— To do —
Every line in the data below has to be repeated exactly; no picture belongs in the result.

━━━━━━━━━━━━━━━━

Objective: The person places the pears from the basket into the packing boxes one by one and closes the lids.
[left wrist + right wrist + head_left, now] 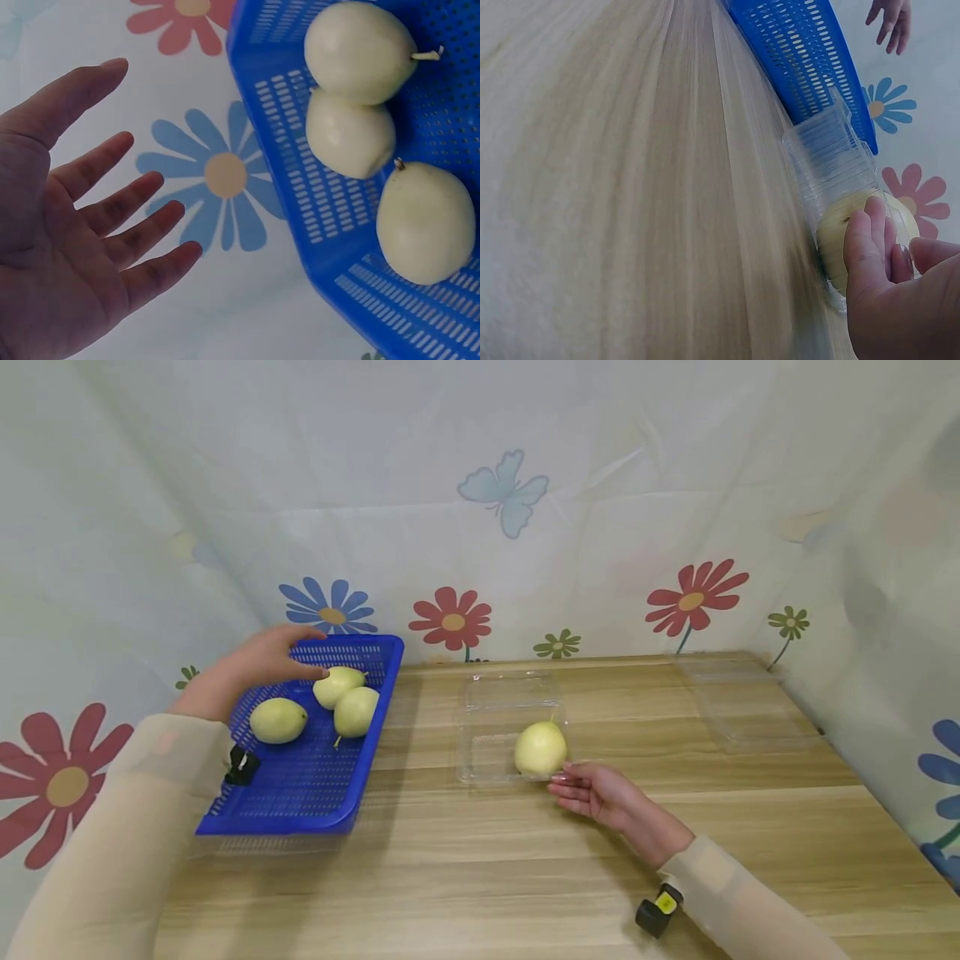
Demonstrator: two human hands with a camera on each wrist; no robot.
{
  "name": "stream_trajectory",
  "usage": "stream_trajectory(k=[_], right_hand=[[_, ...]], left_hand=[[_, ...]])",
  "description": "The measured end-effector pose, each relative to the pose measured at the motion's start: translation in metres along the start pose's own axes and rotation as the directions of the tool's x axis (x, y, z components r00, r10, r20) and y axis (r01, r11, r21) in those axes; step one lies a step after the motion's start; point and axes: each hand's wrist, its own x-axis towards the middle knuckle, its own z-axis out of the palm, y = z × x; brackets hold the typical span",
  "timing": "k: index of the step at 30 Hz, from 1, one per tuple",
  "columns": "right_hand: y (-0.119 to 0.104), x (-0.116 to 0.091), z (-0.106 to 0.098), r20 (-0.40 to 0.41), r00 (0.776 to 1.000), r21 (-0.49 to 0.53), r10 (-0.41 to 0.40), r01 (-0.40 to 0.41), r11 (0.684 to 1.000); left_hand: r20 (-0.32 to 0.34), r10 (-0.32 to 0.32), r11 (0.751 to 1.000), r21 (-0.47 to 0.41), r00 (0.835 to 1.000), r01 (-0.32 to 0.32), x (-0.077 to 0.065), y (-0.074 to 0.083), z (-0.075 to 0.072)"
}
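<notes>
My left hand (273,656) hovers over the far left side of a blue plastic basket (288,793), its thumb and fingers spread. Inside the basket lie three pale yellow-green pears: one pear (279,721) at the left, another pear (337,687) below my left thumb, and a third pear (356,712) against the right wall. The left wrist view shows the palm (60,247) holding nothing. With thumb and fingers at its near right corner, my right hand (600,793) pinches the rim of a clear plastic box (487,768). A single pear (541,748) sits in that box.
Another clear plastic container (757,710) lies at the far right of the wooden table (465,877). Behind the table hangs a white curtain (600,510) printed with flowers and a butterfly. Dark wrist devices sit on both sleeves.
</notes>
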Motion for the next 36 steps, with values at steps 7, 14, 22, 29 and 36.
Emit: stream_trajectory(k=[7, 14, 22, 29, 36], right_hand=[[0.000, 0.000, 0.000, 0.002, 1.000, -0.001, -0.002, 0.002, 1.000], [0.000, 0.001, 0.000, 0.008, 1.000, -0.003, -0.004, 0.004, 1.000], [0.000, 0.001, -0.001, 0.007, 1.000, -0.002, -0.003, 0.003, 1.000], [0.000, 0.002, -0.001, 0.004, 1.000, 0.001, 0.001, -0.001, 1.000], [0.000, 0.002, -0.001, -0.001, 1.000, -0.005, 0.001, -0.001, 1.000]], left_hand=[[0.055, -0.042, 0.999, 0.012, 0.998, 0.041, 0.001, -0.021, 0.004], [0.104, -0.103, 0.994, -0.011, 0.989, 0.105, -0.001, -0.033, 0.014], [0.112, -0.123, 0.991, -0.040, 0.986, 0.128, 0.002, -0.050, 0.031], [0.124, -0.170, 0.984, -0.035, 0.978, 0.176, 0.001, -0.065, 0.041], [0.141, -0.224, 0.970, -0.060, 0.964, 0.234, 0.000, -0.074, 0.050]])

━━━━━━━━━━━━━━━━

— Expected output —
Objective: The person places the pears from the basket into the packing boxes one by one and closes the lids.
[left wrist + right wrist + head_left, now] 
Demonstrator: two human hands with a camera on each wrist; no robot.
{
  "name": "stream_trajectory",
  "usage": "stream_trajectory(k=[_], right_hand=[[_, ...]], left_hand=[[_, ...]])",
  "description": "The measured end-effector pose, each relative to the pose measured at the motion's start: translation in metres along the start pose's own axes and rotation as the directions of the tool's x axis (x, y, z components r00, r10, r20) and y axis (r01, r11, r21) in those axes; step one lies a step after the motion's start; point and axes: each hand's wrist, its own x-axis towards the middle knuckle, its own z-axis out of the palm, y = z × x; brackets hold the typical span",
  "timing": "k: index of the step at 30 Hz, from 1, one per tuple",
  "columns": "right_hand: y (-0.119 to 0.104), x (-0.116 to 0.091), z (-0.106 to 0.098), r20 (-0.40 to 0.41), r00 (0.776 to 1.000), r21 (-0.49 to 0.53), r10 (-0.41 to 0.40), r01 (-0.40 to 0.41), r11 (0.684 to 1.000); left_hand: r20 (-0.32 to 0.34), r10 (-0.32 to 0.32), r11 (0.751 to 1.000), r21 (-0.47 to 0.41), r00 (0.835 to 1.000), r01 (-0.32 to 0.32), x (-0.077 to 0.065), y (-0.074 to 0.083), z (-0.075 to 0.072)"
}
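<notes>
My left hand (273,656) hovers over the far left side of a blue plastic basket (288,793), its thumb and fingers spread. Inside the basket lie three pale yellow-green pears: one pear (279,721) at the left, another pear (337,687) below my left thumb, and a third pear (356,712) against the right wall. The left wrist view shows the palm (60,247) holding nothing. With thumb and fingers at its near right corner, my right hand (600,793) pinches the rim of a clear plastic box (487,768). A single pear (541,748) sits in that box.
Another clear plastic container (757,710) lies at the far right of the wooden table (465,877). Behind the table hangs a white curtain (600,510) printed with flowers and a butterfly. Dark wrist devices sit on both sleeves.
</notes>
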Motion for the next 36 steps, with values at steps 7, 14, 22, 29 and 36.
Emit: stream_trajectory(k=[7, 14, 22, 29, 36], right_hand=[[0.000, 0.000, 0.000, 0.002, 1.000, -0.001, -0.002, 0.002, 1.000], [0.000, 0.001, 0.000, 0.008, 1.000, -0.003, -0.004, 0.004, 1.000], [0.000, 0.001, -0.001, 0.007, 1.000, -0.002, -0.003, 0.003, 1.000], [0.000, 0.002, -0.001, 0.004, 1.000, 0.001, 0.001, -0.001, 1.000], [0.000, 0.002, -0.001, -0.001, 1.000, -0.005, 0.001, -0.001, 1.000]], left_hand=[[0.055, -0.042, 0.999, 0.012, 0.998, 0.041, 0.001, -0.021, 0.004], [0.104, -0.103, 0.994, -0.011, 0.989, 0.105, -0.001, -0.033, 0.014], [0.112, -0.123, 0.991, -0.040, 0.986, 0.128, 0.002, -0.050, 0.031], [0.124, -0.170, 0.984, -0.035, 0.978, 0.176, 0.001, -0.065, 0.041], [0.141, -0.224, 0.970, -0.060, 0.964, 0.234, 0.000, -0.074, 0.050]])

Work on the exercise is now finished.